WORK REQUIRED: The reply should hold every line of the data, unchanged and complete.

###

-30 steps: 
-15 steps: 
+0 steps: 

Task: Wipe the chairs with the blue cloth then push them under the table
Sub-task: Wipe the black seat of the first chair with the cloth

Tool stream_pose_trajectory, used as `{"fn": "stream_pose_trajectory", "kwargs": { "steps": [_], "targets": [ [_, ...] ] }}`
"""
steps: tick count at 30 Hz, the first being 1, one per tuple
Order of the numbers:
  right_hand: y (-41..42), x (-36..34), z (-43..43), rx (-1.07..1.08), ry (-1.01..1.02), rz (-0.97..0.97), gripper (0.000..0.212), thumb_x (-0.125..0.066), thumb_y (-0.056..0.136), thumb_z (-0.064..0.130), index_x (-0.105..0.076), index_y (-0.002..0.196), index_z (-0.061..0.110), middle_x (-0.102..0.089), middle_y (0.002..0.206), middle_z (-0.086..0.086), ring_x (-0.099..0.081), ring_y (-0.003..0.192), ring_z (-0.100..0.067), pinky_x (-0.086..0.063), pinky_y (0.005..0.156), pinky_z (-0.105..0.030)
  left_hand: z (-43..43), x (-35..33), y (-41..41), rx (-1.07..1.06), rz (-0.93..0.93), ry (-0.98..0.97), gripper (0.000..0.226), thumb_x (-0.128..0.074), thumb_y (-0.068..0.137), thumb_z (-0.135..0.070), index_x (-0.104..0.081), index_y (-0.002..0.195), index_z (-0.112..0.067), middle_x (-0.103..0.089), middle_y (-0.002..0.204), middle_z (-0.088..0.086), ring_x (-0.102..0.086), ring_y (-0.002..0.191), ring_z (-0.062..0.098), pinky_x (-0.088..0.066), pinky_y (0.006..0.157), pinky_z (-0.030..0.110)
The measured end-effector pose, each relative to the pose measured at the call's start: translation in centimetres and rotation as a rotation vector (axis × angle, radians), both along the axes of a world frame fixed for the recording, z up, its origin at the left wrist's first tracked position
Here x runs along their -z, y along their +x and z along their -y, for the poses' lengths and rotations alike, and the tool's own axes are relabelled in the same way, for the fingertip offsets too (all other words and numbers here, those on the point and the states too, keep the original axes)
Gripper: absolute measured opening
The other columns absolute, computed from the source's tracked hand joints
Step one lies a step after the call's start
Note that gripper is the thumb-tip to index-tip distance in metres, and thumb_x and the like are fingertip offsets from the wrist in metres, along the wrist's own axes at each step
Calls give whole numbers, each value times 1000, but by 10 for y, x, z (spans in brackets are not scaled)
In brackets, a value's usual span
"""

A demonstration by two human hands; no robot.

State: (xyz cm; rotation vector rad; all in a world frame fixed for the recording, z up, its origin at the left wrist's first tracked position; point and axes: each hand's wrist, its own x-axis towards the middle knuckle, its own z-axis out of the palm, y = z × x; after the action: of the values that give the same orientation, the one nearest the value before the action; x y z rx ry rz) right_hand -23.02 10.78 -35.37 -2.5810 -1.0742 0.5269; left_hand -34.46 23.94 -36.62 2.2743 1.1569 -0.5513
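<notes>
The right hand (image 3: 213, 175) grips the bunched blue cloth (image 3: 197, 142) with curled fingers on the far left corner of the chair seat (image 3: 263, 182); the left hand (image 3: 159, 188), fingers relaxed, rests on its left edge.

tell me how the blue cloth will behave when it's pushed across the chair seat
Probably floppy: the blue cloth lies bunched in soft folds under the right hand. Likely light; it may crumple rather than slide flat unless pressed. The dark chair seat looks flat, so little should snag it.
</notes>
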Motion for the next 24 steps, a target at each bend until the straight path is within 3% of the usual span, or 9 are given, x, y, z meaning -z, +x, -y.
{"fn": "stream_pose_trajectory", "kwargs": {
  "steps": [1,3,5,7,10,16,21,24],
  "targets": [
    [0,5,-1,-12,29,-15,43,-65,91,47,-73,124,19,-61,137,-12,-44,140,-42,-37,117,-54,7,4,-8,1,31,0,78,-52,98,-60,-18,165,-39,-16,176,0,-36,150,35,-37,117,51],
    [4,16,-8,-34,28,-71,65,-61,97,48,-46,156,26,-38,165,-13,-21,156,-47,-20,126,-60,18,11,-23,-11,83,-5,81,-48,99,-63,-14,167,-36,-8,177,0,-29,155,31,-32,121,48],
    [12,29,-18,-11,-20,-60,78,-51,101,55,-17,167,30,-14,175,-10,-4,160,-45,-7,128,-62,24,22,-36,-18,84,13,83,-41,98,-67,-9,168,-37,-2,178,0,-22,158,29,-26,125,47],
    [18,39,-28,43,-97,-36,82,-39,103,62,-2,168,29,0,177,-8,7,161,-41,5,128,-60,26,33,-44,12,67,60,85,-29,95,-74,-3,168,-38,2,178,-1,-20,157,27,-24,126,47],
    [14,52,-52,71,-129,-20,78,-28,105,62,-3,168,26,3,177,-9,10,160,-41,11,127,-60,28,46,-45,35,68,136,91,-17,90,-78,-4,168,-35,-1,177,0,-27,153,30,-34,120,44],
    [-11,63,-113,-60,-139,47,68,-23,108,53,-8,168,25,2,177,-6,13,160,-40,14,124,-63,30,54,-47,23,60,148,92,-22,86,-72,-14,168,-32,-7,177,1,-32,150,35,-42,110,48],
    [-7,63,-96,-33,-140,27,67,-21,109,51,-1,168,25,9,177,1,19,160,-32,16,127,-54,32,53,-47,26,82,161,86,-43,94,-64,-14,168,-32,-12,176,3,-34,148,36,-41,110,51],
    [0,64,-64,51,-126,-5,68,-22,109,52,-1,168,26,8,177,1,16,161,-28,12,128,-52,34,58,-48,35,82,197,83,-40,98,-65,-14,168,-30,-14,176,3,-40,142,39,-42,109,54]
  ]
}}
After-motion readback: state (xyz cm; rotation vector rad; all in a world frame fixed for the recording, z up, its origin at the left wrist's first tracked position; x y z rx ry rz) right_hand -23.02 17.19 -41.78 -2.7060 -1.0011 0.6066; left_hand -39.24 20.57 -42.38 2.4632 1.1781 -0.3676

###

EXERCISE RESULT:
-30 steps: 
-15 steps: 
+0 steps: 

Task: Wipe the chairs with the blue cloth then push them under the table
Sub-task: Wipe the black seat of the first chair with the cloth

Tool stream_pose_trajectory, used as `{"fn": "stream_pose_trajectory", "kwargs": { "steps": [_], "targets": [ [_, ...] ] }}`
"""
steps: tick count at 30 Hz, the first being 1, one per tuple
Order of the numbers:
  right_hand: y (-41..42), x (-36..34), z (-43..43), rx (-1.07..1.08), ry (-1.01..1.02), rz (-0.97..0.97), gripper (0.000..0.212), thumb_x (-0.125..0.066), thumb_y (-0.056..0.136), thumb_z (-0.064..0.130), index_x (-0.105..0.076), index_y (-0.002..0.196), index_z (-0.061..0.110), middle_x (-0.102..0.089), middle_y (0.002..0.206), middle_z (-0.086..0.086), ring_x (-0.099..0.081), ring_y (-0.003..0.192), ring_z (-0.100..0.067), pinky_x (-0.086..0.063), pinky_y (0.005..0.156), pinky_z (-0.105..0.030)
  left_hand: z (-43..43), x (-35..33), y (-41..41), rx (-1.07..1.06), rz (-0.93..0.93), ry (-0.98..0.97), gripper (0.000..0.226), thumb_x (-0.128..0.074), thumb_y (-0.068..0.137), thumb_z (-0.135..0.070), index_x (-0.104..0.081), index_y (-0.002..0.195), index_z (-0.112..0.067), middle_x (-0.103..0.089), middle_y (-0.002..0.204), middle_z (-0.088..0.086), ring_x (-0.102..0.086), ring_y (-0.002..0.191), ring_z (-0.062..0.098), pinky_x (-0.088..0.066), pinky_y (0.006..0.157), pinky_z (-0.030..0.110)
The measured end-effector pose, each relative to the pose measured at the call's start: translation in centimetres and rotation as a rotation vector (axis × angle, radians), both along the axes of a world frame fixed for the recording, z up, its origin at the left wrist's first tracked position
Here x runs along their -z, y along their +x and z along their -y, for the poses' lengths and rotations alike, and the tool's own axes are relabelled in the same way, for the fingertip offsets too (all other words and numbers here, those on the point and the states too, keep the original axes)
Gripper: absolute measured opening
The other columns absolute, computed from the source's tracked hand joints
Step one lies a step after the call's start
Note that gripper is the thumb-tip to index-tip distance in metres, and thumb_x and the like are fingertip offsets from the wrist in metres, along the wrist's own axes at each step
Calls give whole numbers, each value times 1000, but by 10 for y, x, z (spans in brackets are not scaled)
In brackets, a value's usual span
"""

A demonstration by two human hands; no robot.

State: (xyz cm; rotation vector rad; all in a world frame fixed for the recording, z up, its origin at the left wrist's first tracked position; point and axes: each hand's wrist, its own x-axis towards the middle knuckle, its own z-axis out of the palm, y = z × x; after the action: of the values that give the same orientation, the one nearest the value before the action; x y z rx ry rz) right_hand -23.02 10.78 -35.37 -2.5810 -1.0742 0.5269; left_hand -34.46 23.94 -36.62 2.2743 1.1569 -0.5513
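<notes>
The right hand (image 3: 213, 175) grips the bunched blue cloth (image 3: 197, 142) with curled fingers on the far left corner of the chair seat (image 3: 263, 182); the left hand (image 3: 159, 188), fingers relaxed, rests on its left edge.

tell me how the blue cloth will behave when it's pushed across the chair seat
Probably floppy: the blue cloth lies bunched in soft folds under the right hand. Likely light; it may crumple rather than slide flat unless pressed. The dark chair seat looks flat, so little should snag it.
</notes>
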Motion for the next 24 steps, a target at each bend until the straight path is within 3% of the usual span, or 9 are given, x, y, z meaning -z, +x, -y.
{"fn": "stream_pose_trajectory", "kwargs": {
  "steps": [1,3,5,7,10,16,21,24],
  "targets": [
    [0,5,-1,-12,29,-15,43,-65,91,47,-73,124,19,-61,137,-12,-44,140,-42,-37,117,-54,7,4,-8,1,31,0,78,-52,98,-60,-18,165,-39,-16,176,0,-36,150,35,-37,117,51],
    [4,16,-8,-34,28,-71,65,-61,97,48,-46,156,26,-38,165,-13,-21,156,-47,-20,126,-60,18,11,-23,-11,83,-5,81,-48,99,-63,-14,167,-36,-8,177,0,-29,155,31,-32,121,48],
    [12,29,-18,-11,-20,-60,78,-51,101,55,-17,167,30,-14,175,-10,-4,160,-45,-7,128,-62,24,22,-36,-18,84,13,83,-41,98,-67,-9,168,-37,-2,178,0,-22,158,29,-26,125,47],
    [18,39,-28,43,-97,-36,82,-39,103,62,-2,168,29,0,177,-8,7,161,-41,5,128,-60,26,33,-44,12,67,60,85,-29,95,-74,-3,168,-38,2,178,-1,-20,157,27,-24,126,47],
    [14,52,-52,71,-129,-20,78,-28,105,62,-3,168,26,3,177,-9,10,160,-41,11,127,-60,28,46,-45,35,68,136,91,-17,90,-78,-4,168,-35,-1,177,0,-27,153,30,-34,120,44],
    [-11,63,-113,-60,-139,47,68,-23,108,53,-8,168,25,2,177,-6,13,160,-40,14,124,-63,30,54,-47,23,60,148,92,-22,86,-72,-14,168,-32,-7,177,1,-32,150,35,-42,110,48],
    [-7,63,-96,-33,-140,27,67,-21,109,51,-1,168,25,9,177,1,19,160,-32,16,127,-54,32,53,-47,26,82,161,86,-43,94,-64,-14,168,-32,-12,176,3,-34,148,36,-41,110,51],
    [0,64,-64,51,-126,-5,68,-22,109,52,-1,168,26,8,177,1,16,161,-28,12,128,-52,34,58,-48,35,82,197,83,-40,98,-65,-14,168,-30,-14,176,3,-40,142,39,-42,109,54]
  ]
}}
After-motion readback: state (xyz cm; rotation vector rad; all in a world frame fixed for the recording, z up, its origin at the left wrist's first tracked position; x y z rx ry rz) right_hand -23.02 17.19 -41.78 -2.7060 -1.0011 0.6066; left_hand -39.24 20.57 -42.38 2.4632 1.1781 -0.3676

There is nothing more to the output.